[Items from a dataset]
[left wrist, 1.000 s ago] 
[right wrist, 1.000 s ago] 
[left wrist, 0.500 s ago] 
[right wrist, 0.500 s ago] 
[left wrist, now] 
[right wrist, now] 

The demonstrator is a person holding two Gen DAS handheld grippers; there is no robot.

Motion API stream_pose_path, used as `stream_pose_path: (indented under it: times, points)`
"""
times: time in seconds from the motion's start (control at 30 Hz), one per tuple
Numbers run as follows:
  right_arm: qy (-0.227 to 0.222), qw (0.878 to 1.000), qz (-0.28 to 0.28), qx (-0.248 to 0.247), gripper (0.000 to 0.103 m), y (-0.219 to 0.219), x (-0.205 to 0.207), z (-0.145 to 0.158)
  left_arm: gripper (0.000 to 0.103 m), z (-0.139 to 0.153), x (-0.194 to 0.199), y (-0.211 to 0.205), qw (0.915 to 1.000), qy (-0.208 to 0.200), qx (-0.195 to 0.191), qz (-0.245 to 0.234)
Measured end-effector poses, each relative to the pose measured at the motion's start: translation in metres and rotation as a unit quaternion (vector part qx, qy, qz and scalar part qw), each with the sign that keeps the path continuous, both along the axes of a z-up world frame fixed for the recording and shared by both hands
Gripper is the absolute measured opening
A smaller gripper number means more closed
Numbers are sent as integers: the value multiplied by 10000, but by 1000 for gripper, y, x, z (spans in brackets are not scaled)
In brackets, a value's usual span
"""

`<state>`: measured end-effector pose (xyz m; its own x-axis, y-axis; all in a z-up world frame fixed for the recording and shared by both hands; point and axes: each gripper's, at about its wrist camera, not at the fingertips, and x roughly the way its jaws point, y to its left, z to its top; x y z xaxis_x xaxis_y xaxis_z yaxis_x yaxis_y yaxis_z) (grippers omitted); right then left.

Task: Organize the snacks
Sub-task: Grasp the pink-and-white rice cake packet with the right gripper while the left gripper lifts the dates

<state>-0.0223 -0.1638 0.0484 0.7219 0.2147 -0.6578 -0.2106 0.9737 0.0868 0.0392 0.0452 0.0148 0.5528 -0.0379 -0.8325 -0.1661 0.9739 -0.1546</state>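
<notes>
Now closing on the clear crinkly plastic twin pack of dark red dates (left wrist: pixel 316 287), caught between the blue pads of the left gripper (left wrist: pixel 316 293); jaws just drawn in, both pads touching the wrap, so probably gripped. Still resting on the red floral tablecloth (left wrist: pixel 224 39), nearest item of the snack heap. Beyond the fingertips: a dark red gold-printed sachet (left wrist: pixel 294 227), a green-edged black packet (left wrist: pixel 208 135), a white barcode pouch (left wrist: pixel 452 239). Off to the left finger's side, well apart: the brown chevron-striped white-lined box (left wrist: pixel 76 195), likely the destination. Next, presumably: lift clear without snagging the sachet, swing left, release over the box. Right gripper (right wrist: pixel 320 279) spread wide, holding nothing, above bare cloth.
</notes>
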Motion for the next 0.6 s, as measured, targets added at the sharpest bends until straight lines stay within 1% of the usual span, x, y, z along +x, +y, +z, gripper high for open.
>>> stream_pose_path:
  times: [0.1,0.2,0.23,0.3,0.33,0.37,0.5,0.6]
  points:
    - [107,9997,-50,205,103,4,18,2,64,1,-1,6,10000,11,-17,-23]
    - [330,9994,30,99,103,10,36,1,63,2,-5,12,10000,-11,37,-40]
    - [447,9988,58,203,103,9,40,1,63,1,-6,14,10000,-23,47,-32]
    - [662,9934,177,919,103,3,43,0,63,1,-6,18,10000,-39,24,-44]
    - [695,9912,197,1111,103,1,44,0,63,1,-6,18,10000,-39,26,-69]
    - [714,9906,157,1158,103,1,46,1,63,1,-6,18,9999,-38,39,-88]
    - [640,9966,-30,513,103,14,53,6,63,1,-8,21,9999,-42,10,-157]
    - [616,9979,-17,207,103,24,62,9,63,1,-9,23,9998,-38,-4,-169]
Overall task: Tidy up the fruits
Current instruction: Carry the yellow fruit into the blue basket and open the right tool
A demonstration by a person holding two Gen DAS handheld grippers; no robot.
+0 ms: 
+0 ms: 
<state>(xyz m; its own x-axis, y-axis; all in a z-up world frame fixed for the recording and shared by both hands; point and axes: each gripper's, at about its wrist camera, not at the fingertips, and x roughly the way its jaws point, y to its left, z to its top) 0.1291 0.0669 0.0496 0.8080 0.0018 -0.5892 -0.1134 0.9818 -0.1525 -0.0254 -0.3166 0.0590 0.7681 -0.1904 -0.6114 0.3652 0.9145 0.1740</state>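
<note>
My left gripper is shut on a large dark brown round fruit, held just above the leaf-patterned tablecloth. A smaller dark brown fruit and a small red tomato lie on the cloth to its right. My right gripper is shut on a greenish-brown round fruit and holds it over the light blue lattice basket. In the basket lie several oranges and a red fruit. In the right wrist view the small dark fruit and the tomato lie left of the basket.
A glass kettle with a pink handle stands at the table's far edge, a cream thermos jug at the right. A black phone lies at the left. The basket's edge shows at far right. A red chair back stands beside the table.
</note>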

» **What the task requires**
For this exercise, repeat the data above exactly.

» **Completed task**
[left wrist, 1.000 s ago] 
[right wrist, 1.000 s ago] 
[left wrist, 0.500 s ago] 
[right wrist, 0.500 s ago] 
[left wrist, now] 
[right wrist, now] 

The demonstrator is a person holding two Gen DAS handheld grippers; there is no robot.

Motion API stream_pose_path, used as `stream_pose_path: (indented under it: times, points)`
"""
times: time in seconds from the motion's start (control at 30 Hz), one per tuple
Numbers run as follows:
  right_arm: qy (-0.227 to 0.222), qw (0.878 to 1.000), qz (-0.28 to 0.28), qx (-0.248 to 0.247), gripper (0.000 to 0.103 m), y (-0.219 to 0.219), x (-0.205 to 0.207), z (-0.145 to 0.158)
  left_arm: gripper (0.000 to 0.103 m), z (-0.139 to 0.153), x (-0.194 to 0.199), y (-0.211 to 0.205), qw (0.915 to 1.000), qy (-0.208 to 0.200), qx (-0.195 to 0.191), qz (-0.245 to 0.234)
Measured end-effector poses, each relative to the pose measured at the motion's start: translation in metres and rotation as a unit quaternion (vector part qx, qy, qz and scalar part qw), each with the sign that keeps the path continuous, both along the axes of a z-up world frame fixed for the recording and shared by both hands
Gripper is the absolute measured opening
A smaller gripper number means more closed
Numbers are sent as integers: the value multiplied by 10000, but by 1000 for gripper, y, x, z (spans in brackets are not scaled)
In brackets, a value's usual span
"""

`<state>`: measured end-effector pose (xyz m; its own x-axis, y-axis; all in a z-up world frame fixed for the recording and shared by both hands; point and axes: each gripper's, at about its wrist camera, not at the fingertips, and x roughly the way its jaws point, y to its left, z to its top; x y z xaxis_x xaxis_y xaxis_z yaxis_x yaxis_y yaxis_z) (grippers omitted); right then left.

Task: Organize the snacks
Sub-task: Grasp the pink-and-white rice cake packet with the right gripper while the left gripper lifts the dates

<state>-0.0223 -0.1638 0.0484 0.7219 0.2147 -0.6578 -0.2106 0.9737 0.0868 0.0392 0.0452 0.0148 0.5528 -0.0379 -0.8325 -0.1661 0.9739 -0.1546</state>
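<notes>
Now closing on the clear crinkly plastic twin pack of dark red dates (left wrist: pixel 316 287), caught between the blue pads of the left gripper (left wrist: pixel 316 293); jaws just drawn in, both pads touching the wrap, so probably gripped. Still resting on the red floral tablecloth (left wrist: pixel 224 39), nearest item of the snack heap. Beyond the fingertips: a dark red gold-printed sachet (left wrist: pixel 294 227), a green-edged black packet (left wrist: pixel 208 135), a white barcode pouch (left wrist: pixel 452 239). Off to the left finger's side, well apart: the brown chevron-striped white-lined box (left wrist: pixel 76 195), likely the destination. Next, presumably: lift clear without snagging the sachet, swing left, release over the box. Right gripper (right wrist: pixel 320 279) spread wide, holding nothing, above bare cloth.
</notes>
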Motion for the next 0.6 s, as measured, targets added at the sharpest bends until straight lines stay within 1% of the usual span, x, y, z along +x, +y, +z, gripper high for open.
>>> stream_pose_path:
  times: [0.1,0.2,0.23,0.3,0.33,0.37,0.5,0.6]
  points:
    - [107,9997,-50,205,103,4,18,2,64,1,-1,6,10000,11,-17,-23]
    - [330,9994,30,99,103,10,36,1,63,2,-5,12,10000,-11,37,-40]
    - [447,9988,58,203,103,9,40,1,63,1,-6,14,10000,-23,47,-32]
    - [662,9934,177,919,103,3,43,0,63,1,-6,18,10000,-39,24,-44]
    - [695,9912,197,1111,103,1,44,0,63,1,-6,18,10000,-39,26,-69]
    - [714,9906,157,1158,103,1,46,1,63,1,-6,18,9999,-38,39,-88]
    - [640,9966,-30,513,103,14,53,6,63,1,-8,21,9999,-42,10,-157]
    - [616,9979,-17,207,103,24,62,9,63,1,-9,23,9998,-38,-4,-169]
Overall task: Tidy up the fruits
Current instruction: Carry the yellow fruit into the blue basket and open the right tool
A demonstration by a person holding two Gen DAS handheld grippers; no robot.
+0 ms: 
+0 ms: 
<state>(xyz m; its own x-axis, y-axis; all in a z-up world frame fixed for the recording and shared by both hands; point and axes: each gripper's, at about its wrist camera, not at the fingertips, and x roughly the way its jaws point, y to its left, z to its top) 0.1291 0.0669 0.0496 0.8080 0.0018 -0.5892 -0.1134 0.9818 -0.1525 -0.0254 -0.3166 0.0590 0.7681 -0.1904 -0.6114 0.3652 0.9145 0.1740</state>
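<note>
My left gripper is shut on a large dark brown round fruit, held just above the leaf-patterned tablecloth. A smaller dark brown fruit and a small red tomato lie on the cloth to its right. My right gripper is shut on a greenish-brown round fruit and holds it over the light blue lattice basket. In the basket lie several oranges and a red fruit. In the right wrist view the small dark fruit and the tomato lie left of the basket.
A glass kettle with a pink handle stands at the table's far edge, a cream thermos jug at the right. A black phone lies at the left. The basket's edge shows at far right. A red chair back stands beside the table.
</note>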

The output is finished, and nothing else is needed.